> _TASK TO CARRY OUT_
From the listing below, retype exactly the line holding "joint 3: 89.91", the line holding "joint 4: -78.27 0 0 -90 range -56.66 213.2", and the lines between them; skip everything else.

> _GIVEN INFORMATION_
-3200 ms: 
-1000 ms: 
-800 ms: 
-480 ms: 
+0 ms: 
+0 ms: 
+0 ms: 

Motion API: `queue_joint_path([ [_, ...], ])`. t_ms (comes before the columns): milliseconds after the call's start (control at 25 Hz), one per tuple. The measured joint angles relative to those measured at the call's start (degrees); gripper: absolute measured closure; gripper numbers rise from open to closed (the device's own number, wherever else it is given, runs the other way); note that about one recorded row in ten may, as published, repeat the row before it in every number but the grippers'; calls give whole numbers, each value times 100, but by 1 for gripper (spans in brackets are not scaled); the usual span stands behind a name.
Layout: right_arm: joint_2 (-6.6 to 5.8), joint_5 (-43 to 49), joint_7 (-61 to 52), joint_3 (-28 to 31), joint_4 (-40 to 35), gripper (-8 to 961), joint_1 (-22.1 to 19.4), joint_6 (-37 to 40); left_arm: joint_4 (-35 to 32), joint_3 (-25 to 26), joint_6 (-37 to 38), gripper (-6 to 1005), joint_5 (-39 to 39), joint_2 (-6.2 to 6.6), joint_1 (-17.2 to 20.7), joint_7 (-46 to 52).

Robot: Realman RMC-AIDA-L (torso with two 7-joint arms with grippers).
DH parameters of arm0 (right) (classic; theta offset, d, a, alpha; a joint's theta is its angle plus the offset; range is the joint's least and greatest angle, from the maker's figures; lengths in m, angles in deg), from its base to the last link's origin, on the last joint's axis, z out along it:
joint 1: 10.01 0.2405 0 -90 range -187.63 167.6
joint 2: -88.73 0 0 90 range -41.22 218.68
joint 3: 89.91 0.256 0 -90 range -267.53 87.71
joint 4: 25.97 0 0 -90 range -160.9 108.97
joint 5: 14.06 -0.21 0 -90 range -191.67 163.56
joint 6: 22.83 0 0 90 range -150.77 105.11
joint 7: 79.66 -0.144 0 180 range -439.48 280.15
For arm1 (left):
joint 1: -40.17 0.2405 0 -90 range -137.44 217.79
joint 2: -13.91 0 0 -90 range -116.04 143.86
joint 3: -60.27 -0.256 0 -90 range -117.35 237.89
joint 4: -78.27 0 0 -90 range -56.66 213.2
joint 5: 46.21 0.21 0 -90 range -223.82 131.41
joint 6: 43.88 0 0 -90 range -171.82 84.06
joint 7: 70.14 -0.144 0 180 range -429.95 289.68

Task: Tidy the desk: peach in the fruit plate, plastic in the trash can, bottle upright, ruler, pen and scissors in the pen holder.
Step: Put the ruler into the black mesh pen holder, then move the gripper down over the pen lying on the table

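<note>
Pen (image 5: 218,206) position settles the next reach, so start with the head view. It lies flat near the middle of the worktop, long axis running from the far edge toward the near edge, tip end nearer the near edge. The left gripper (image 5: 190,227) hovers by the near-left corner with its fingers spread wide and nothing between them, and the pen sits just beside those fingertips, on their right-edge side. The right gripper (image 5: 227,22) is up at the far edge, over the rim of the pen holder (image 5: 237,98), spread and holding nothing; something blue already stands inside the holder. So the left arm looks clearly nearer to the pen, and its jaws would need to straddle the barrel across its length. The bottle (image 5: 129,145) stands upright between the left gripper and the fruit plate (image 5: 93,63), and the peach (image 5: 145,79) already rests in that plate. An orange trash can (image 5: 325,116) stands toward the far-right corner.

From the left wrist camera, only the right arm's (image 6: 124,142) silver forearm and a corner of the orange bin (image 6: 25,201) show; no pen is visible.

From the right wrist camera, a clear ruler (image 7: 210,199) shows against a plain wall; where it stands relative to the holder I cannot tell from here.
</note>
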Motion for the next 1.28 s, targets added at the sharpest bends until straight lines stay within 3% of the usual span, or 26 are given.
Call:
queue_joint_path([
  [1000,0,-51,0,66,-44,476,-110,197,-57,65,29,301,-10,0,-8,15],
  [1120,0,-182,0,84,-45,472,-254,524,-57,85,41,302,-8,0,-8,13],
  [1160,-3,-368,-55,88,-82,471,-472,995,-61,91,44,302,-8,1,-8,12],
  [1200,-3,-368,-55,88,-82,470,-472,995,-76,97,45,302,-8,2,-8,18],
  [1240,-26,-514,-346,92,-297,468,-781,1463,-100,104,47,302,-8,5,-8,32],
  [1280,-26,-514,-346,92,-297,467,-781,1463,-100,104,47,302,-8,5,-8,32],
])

> _ANSWER TO THIS PROBLEM_
joint 3: 89.91 0.256 0 -90 range -267.53 87.71
joint 4: 25.97 0 0 -90 range -160.9 108.97
joint 5: 14.06 -0.21 0 -90 range -191.67 163.56
joint 6: 22.83 0 0 90 range -150.77 105.11
joint 7: 79.66 -0.144 0 180 range -439.48 280.15
For arm1 (left):
joint 1: -40.17 0.2405 0 -90 range -137.44 217.79
joint 2: -13.91 0 0 -90 range -116.04 143.86
joint 3: -60.27 -0.256 0 -90 range -117.35 237.89
joint 4: -78.27 0 0 -90 range -56.66 213.2

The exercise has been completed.